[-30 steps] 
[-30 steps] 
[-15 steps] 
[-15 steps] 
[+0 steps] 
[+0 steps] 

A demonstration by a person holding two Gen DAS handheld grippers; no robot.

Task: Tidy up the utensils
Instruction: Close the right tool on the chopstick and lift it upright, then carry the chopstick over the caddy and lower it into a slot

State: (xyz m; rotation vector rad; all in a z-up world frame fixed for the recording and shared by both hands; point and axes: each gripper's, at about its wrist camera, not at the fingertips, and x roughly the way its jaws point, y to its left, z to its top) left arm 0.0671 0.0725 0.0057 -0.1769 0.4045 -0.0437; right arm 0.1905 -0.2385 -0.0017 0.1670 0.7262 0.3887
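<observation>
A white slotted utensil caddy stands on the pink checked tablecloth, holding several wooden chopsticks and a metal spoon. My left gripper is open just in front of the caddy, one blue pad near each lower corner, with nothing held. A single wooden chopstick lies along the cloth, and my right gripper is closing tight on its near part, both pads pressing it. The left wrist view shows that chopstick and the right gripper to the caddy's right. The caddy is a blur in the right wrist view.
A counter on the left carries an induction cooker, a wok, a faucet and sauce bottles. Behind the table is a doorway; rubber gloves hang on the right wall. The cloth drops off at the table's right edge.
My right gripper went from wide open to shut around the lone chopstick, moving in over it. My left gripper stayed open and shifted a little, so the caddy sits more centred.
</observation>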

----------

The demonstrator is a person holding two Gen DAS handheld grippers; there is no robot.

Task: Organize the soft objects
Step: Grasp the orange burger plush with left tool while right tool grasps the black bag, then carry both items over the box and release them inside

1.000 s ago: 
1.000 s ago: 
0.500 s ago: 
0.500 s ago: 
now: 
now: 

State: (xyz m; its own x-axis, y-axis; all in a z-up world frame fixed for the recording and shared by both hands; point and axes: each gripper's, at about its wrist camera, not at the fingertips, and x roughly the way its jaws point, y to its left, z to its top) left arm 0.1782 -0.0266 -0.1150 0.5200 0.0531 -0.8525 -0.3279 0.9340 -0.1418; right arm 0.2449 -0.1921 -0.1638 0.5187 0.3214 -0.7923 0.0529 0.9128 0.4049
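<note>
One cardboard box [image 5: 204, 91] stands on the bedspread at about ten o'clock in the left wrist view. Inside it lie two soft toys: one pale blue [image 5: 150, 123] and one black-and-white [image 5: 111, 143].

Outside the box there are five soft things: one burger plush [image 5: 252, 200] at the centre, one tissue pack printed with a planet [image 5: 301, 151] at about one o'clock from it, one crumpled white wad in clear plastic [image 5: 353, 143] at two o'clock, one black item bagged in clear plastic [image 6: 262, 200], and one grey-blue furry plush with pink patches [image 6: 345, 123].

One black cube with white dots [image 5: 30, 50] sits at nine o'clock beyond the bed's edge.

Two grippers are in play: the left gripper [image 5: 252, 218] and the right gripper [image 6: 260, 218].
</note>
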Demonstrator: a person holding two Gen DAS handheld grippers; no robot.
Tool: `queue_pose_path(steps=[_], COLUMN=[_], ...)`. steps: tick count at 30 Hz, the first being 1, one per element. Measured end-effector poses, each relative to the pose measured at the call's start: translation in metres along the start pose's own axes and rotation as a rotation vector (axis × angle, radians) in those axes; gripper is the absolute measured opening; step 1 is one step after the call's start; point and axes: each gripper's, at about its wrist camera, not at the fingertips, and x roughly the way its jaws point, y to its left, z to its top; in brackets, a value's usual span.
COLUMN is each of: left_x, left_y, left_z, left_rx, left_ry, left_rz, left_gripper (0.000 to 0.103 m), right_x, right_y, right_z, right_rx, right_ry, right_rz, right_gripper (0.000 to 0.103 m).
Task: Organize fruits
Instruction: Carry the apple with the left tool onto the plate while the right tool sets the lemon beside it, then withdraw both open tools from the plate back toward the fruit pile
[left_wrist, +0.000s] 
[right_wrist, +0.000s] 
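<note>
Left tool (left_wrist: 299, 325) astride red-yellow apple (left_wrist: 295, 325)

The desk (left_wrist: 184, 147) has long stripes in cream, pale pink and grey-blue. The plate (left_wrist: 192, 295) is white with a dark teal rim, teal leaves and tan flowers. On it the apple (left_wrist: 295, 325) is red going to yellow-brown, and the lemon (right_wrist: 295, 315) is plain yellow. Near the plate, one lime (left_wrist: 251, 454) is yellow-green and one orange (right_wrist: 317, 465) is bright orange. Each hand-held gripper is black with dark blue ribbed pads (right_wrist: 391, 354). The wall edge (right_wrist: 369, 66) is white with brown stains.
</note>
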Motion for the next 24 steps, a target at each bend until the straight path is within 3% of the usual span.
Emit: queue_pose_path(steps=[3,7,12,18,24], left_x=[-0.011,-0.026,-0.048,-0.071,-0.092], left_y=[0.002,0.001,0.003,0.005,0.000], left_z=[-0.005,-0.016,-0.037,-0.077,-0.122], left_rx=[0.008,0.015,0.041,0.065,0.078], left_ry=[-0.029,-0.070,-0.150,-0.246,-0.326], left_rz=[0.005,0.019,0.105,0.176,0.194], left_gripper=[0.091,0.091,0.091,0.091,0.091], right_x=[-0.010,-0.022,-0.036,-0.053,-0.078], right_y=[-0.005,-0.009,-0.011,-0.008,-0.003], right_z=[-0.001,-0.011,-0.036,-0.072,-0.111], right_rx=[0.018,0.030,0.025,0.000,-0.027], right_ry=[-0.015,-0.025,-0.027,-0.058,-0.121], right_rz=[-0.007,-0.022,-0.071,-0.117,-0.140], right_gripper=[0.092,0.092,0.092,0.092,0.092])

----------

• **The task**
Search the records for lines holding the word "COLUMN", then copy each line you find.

• **Solution to the problem**
Tool: `queue_pose_path(steps=[_], COLUMN=[_], ...)`. steps: tick count at 30 Hz, the first being 1, one per element. Measured end-effector poses, each relative to the pose measured at the call's start: translation in metres along the start pose's own axes and rotation as a rotation vector (axis × angle, radians) in those axes; gripper is the absolute measured opening; step 1 is one step after the call's start; point and axes: each gripper's, at about its wrist camera, not at the fingertips, and x roughly the way its jaws point, y to its left, z to its top; in brackets, a value's usual span.
COLUMN is each of: left_x, left_y, left_z, left_rx, left_ry, left_rz, left_gripper (0.000 to 0.103 m), right_x, right_y, right_z, right_rx, right_ry, right_rz, right_gripper (0.000 to 0.103 m).

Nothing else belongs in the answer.